Average score: 64% (based on 21 ratings)

Players

Average score: 2.8 out of 5 (based on 9 ratings with 1 reviews)

A B-class car in an A-class race.

The Good
I know nothing about the Superstars International series nor have I had any prior experience with the developer Milestone's previous games. I went into Superstars V8 Racing purely as a fan of games where you have to brake before turning. In equal parts the game surprised and frustrated me.

I have a little tell I look for when I play a racing game for the first time: How loud the music is in relation to the engine sounds. In a serious driving simulator like Gran Turismo 5 the engine sounds drone out the music at default settings. In games that are barely about the driving at all, like Test Drive Unlimited 2 the music blares over the sounds of the car. Superstars has no music. When you're on the track all you have is the sound of your car (and occasionally the rain).

Superstars is dead serious about its license, and this comes across in a number of ways. First of all you don't pick out a car, you pick a driver (one of 19 actual drivers from the 2008 season) who already has a car and team. The game has no upgrades or currency system or even anything to unlock aside from cosmetic items in the garage. Most races in the game also start with two different free-run sessions on the track, so that the player is able to tweak their car's settings for the specific track. I've never seen any other racing game that has put that much emphasis on preparing for an individual race.

While cars can't be personalized, they can be tuned in all the expected ways. Brake balance, gear ratios, and anything else on a car you'd want to tinker with can be modified. The nine different cars in the game all perform very differently as well, so it would be wrong to write the game off as a one-make race simulator just because the cars are all of the same class.

For me the stand out stars of the game are its tracks. They are gorgeously rendered, and while the game does not include every Superstars International track, they did include 10 very interesting tracks, some of them fairly uncommon. Autodromo Nazionale Monza will probably be the most familiar to general racing fans, and it's just as easy to cheat the speed traps in Superstars as it is in GT5. I would love to see tracks like Kyalami show up in other games.

The Bad
For reasons I can not begin to imagine racing games, as a genre, seem to have an inherent flaw these days: terrible UI. This is a problem that transcends platforms, countries, and developers. Across the board all racing games have bad UI, and Superstars is no different. Every time you open the menu the game must access your save data, check it, and then save it. This takes between 9 and 12 seconds, and can not be disabled or turned off. To complete a single championship race, assuming you skip all the free run sessions and perform no tuning on your car, you must go through this five separate times. If you're in free run mode you must additionally access and save the ghost data, bumping this auto-saving time to around 20 seconds. I wish the game had an option I could select to confirm that I am an adult, and I can be trusted to save my own game.
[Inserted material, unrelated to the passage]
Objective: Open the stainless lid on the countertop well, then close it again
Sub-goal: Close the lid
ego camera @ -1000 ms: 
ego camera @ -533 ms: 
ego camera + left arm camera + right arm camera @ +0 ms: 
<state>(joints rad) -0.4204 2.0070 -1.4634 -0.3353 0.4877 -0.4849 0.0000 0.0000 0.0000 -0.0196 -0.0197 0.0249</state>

The subject of ghosts brings me to another point: I don't think Milestone really wanted to make a racing game. The point of a ghost in a racing game is to show you how well, or poorly, you took a particular turn, and to help you to find the minute changes you should make to shave time off your lap. In Superstars the ghost fades out of view as soon as you get near it, making it completely worthless. The toggle-able racing line is just wrong, and the braking indicators frequently lie (seriously, who the hell is going to break on turn ten at Kyalami?). The "Legends" mode, something halfway between a training and a challenge mode, is a joke to complete with perfect scores. Taking the music issue into consideration I can only come to the conclusion that Milestone deliberately chose to sabotage every aspect of their game that is not exactly realistic.

While I did say that the game had no music during races, that is not completely true. The game does play music over race intros and replays. Specifically, it plays death metal. Yes. Death Metal. Seriously. I don't know if this was added to try and make the game appeal to an American audience, but it makes replays unwatchable and only succeeded in making me skip to the race start as fast as possible.

My final problem with Superstars, and this is an unfortunately common problem with racing games, is the boring driver AI. For a game that forces you to pick an actual driver, not just a car, the game makes no effort to personalize the AI of your adversaries. Every driver in the game performs the same way on every track. I've watched some actual Superstars International races since playing the game, and the real sport is much more interesting to watch. The game plays out like a slower NASCAR with more right turns.

The Bottom Line
I paid $2.50 for Superstars and I certainly felt I got my money's worth. The track selection was fresh and the car physics, if a little arcadey, felt good. If I had paid anything more than a fire sale price for the game, however, then its many short comings and missteps would have soured my opinion of it. The game is something that can be enjoyed between major releases, but does not have the chops to overtake with any of its competition.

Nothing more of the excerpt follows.